Something of the nature and quality of argumentation is lost by interpolating machine output between the client’s explanation of their position, and the lawyer’s expression of that position in court. In the end, statistical legal tech that, for example, generates drafts of documents or outputs search results neither listens to the client nor has any (semantic/normative) understanding of the law.9) It offers up raw materials for the lawyer’s arguments according to a purely statistical notion of what is relevant. In both instances there is a potentially problematic fit with the broader normative and historical context of the legal order.
It might be argued that this does not matter, since the legal tech is merely an aid, a tool in the hands of the lawyer. We do not think this argument stands up to scrutiny. It is often said that “We shape our tools and thereafter our tools shape us”. Use of these systems, we suggest, conditions us to think that they deliver ‘better’. Yet, without the ability to listen to a client or absorb the meaning of legal norms and principles, the ‘intelligence’ that such a system brings to its task is limited.

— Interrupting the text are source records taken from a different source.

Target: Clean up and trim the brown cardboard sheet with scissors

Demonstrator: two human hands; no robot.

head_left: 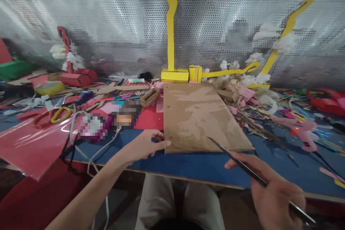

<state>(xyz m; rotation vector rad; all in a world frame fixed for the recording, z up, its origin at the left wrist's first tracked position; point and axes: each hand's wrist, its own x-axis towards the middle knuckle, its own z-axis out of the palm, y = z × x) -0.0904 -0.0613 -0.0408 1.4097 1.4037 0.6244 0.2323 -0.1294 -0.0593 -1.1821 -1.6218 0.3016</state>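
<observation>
A brown cardboard sheet (199, 115) lies flat on the blue table (188, 167), with lighter torn patches on its surface. At its lower left corner my left hand (148, 143) rests with thumb on the edge and the other fingers bent, nothing gripped between them. My right hand (275, 190) is closed around the black handle of a thin pointed knife (242, 167), held at the lower right. The blade tip points up and left, over the lower middle of the cardboard.
Yellow cardboard hooks (171, 36) stand behind, against a perforated metal screen (121, 36). Scissors (61, 115), red sheets (29, 143) and a white cable (93, 158) lie left. A pink glue gun (302, 129) and paper scraps (245, 93) are right.
</observation>
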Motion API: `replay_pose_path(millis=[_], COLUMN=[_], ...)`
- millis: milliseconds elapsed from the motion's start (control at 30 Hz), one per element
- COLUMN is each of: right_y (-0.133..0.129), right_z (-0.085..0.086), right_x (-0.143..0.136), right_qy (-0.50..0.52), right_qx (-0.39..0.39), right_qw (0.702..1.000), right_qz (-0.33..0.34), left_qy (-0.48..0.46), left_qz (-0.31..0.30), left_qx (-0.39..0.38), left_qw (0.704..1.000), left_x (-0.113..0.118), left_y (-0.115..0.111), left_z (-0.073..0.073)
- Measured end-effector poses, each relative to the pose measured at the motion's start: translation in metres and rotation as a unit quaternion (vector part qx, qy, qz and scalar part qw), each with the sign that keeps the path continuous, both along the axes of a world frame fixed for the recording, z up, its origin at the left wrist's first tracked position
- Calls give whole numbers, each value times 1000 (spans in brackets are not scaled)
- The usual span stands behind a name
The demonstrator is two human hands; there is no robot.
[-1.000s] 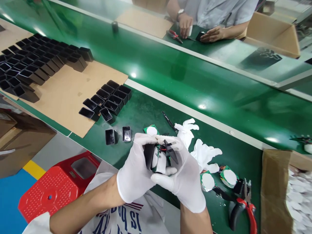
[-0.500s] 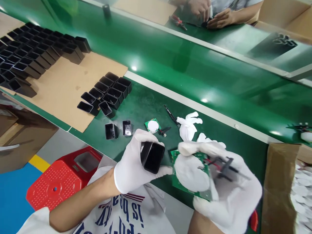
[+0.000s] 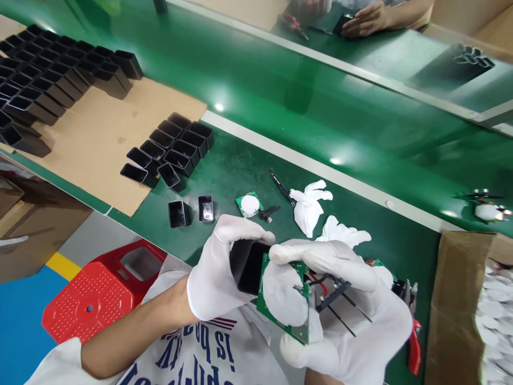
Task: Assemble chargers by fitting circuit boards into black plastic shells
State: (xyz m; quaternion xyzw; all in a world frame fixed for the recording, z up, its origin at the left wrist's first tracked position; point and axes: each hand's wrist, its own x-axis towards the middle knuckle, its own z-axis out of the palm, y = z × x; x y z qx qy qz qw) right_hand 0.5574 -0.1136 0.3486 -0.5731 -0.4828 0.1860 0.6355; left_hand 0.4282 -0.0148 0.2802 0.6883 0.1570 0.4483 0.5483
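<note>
Gripping one black case (image 3: 250, 270) in the left hand (image 3: 214, 272) and one circuit board (image 3: 295, 330) in the right hand (image 3: 356, 321), both gloved and close together over the worktop (image 3: 236, 144); the board, bearing one white disc (image 3: 280, 294) and wired to one black bracket (image 3: 333, 297), overlaps the case's mouth in view — contact cannot be told. Beyond lie one second board (image 3: 250, 205), two separate cases (image 3: 178, 214), one pair of tweezers (image 3: 279, 184), two loose gloves (image 3: 308, 209) and one partly hidden pair of pliers (image 3: 414, 350); leftward, about eleven clustered cases (image 3: 176, 147) — and a larger group (image 3: 60, 75) on cardboard (image 3: 108, 141)
</note>
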Motion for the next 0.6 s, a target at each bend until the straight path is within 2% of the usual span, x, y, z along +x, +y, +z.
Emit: replay_pose_path(millis=[100,300,467,600], right_y=[0,3,0,0], right_z=[1,-5,-11,-11], right_x=[0,-2,-4,-6], right_qy=[-6,-9,-15,-20], right_qx=[-10,-10,-11,-22], right_qw=[1000,1000,1000,999], right_qz=[6,4,5,14], left_qy=[-3,22,25,27], left_qz=[6,-27,-7,-16], left_qx=[6,41,36,35], left_qw=[1000,999,999,999], left_x=[-1,-5,-5,-5], left_y=[1,5,5,5], left_z=[1,3,1,2])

The combination of the promise of these systems (which are, after all, marketed on the basis that they deliver ‘better’) and the limitations of their output may effectively mean that a third ‘voice’ – neither that of the client, nor that of the law – is introduced into the argumentation process. We think this is problematic and may have implications not just for the instant case, but more importantly, for the normative structure of law. Law cannot be captured in its entirety by rules and statistics. Lawyers should not be persuaded that it can. People must be capable of arguing for and securing change in the law. The ‘dignitarian’ aspects of legal argumentation requires that lawyers should be open to that possibility.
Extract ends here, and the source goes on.